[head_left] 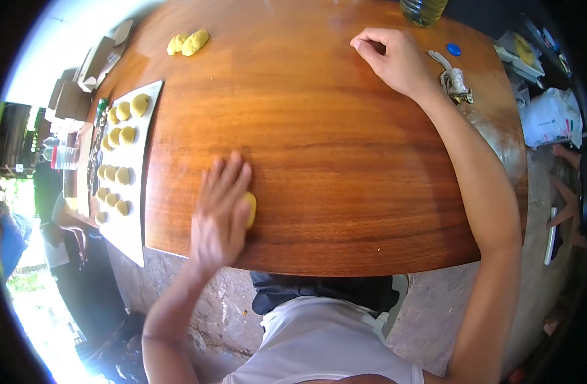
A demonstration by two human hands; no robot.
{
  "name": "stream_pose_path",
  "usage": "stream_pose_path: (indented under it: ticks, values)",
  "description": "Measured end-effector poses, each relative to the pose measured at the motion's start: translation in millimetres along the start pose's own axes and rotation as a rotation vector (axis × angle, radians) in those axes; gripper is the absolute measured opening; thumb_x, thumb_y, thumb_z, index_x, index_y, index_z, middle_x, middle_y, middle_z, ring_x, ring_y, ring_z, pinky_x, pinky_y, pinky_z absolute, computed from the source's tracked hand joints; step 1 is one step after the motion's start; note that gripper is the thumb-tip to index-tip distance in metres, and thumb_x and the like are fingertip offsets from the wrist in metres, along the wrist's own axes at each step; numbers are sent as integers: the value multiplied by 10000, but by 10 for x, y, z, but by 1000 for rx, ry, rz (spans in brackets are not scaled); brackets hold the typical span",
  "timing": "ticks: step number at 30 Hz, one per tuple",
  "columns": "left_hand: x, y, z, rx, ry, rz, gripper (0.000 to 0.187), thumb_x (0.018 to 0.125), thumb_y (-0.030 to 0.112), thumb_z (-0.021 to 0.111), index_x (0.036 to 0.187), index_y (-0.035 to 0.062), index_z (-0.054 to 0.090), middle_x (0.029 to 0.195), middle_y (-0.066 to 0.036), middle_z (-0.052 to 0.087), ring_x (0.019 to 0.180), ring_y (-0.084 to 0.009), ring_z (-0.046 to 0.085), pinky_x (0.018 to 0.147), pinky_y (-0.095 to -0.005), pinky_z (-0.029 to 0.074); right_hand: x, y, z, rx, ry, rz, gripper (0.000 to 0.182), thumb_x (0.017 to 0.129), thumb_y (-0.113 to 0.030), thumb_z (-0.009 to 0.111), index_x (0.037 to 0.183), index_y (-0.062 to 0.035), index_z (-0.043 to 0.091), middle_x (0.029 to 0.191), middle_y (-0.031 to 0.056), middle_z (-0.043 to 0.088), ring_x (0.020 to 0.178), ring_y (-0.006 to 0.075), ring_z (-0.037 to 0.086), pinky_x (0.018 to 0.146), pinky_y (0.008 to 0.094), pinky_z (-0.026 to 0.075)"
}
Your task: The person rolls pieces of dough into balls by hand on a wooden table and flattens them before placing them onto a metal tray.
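yellow lump (251, 210) partly hidden by left hand (223, 203), fingers slightly apart; right hand (391, 56), fingers curled in

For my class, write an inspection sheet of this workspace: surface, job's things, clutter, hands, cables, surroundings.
Surface: glossy brown wooden table.
Job's things: yellow piece, partly hidden by left hand; two yellow lumps, far left; yellow rounds on white tray.
Clutter: blue disc; white bundle, cord or cloth unclear; container.
Hands: left flattened; right hand curled, far right.
Cables: nothing clearly seen.
Surroundings: white bag beyond the right edge.
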State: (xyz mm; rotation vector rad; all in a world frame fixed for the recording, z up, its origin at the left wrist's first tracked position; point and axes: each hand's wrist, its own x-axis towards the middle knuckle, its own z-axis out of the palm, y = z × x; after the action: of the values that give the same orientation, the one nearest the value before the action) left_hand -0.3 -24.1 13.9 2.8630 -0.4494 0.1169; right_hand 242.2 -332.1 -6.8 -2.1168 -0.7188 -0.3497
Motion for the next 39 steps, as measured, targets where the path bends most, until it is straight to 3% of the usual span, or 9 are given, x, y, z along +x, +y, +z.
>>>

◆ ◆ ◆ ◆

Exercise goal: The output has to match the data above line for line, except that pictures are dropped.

Reply:
[head_left] 
A demonstration by two human hands; no robot.
{
  "name": "stream_pose_path",
  "usage": "stream_pose_path: (indented under it: ticks, values)",
  "description": "Measured end-effector poses, each relative to the pose measured at the motion's start: translation in millimetres along the start pose's own axes and rotation as a rotation vector (axis × angle, radians) in those axes; gripper is the absolute measured opening; thumb_x, thumb_y, thumb_z, index_x, index_y, index_z, middle_x, middle_y, middle_z, ring_x, ring_y, ring_z, pinky_x, pinky_y, pinky_z absolute, computed from the source's tracked hand joints; step 1 is one step after the motion's start; note that gripper is the thumb-tip to index-tip distance in metres, and thumb_x and the like are fingertip offsets from the wrist in metres, along the wrist's own axes at each step; numbers are sent as integers: the value multiplied by 10000, but by 10 for x, y, z, but by 1000 for rx, ry, rz (spans in brackets are not scaled); brackets hold the typical span",
  "timing": "ticks: step number at 30 Hz, one per tuple",
  "columns": "left_hand: x, y, z, rx, ry, rz, gripper (0.000 to 0.187), thumb_x (0.018 to 0.125), thumb_y (-0.030 to 0.112), thumb_z (-0.021 to 0.111), index_x (0.036 to 0.187), index_y (-0.035 to 0.062), index_z (-0.054 to 0.090), middle_x (0.029 to 0.195), middle_y (-0.066 to 0.036), middle_z (-0.052 to 0.087), ring_x (0.019 to 0.180), ring_y (-0.084 to 0.009), ring_z (-0.046 to 0.085), pinky_x (0.018 to 0.147), pinky_y (-0.095 to -0.005), pinky_z (-0.029 to 0.074); right_hand: x, y, z, rx, ry, rz, gripper (0.000 to 0.182), thumb_x (0.017 to 0.129), thumb_y (-0.113 to 0.030), thumb_z (-0.009 to 0.111), index_x (0.037 to 0.183), index_y (-0.062 to 0.035), index_z (-0.043 to 0.091), middle_x (0.029 to 0.191), middle_y (-0.031 to 0.056), middle_z (-0.043 to 0.088), ring_x (0.020 to 0.178), ring_y (-0.006 to 0.075), ring_z (-0.037 to 0.086), pinky_x (0.018 to 0.146), pinky_y (0.008 to 0.094), pinky_z (-0.026 to 0.075)"
}
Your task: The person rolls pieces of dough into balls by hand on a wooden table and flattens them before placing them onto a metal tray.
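yellow lump (251, 210) partly hidden by left hand (223, 203), fingers slightly apart; right hand (391, 56), fingers curled in

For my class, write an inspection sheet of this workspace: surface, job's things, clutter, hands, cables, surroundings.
Surface: glossy brown wooden table.
Job's things: yellow piece, partly hidden by left hand; two yellow lumps, far left; yellow rounds on white tray.
Clutter: blue disc; white bundle, cord or cloth unclear; container.
Hands: left flattened; right hand curled, far right.
Cables: nothing clearly seen.
Surroundings: white bag beyond the right edge.
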State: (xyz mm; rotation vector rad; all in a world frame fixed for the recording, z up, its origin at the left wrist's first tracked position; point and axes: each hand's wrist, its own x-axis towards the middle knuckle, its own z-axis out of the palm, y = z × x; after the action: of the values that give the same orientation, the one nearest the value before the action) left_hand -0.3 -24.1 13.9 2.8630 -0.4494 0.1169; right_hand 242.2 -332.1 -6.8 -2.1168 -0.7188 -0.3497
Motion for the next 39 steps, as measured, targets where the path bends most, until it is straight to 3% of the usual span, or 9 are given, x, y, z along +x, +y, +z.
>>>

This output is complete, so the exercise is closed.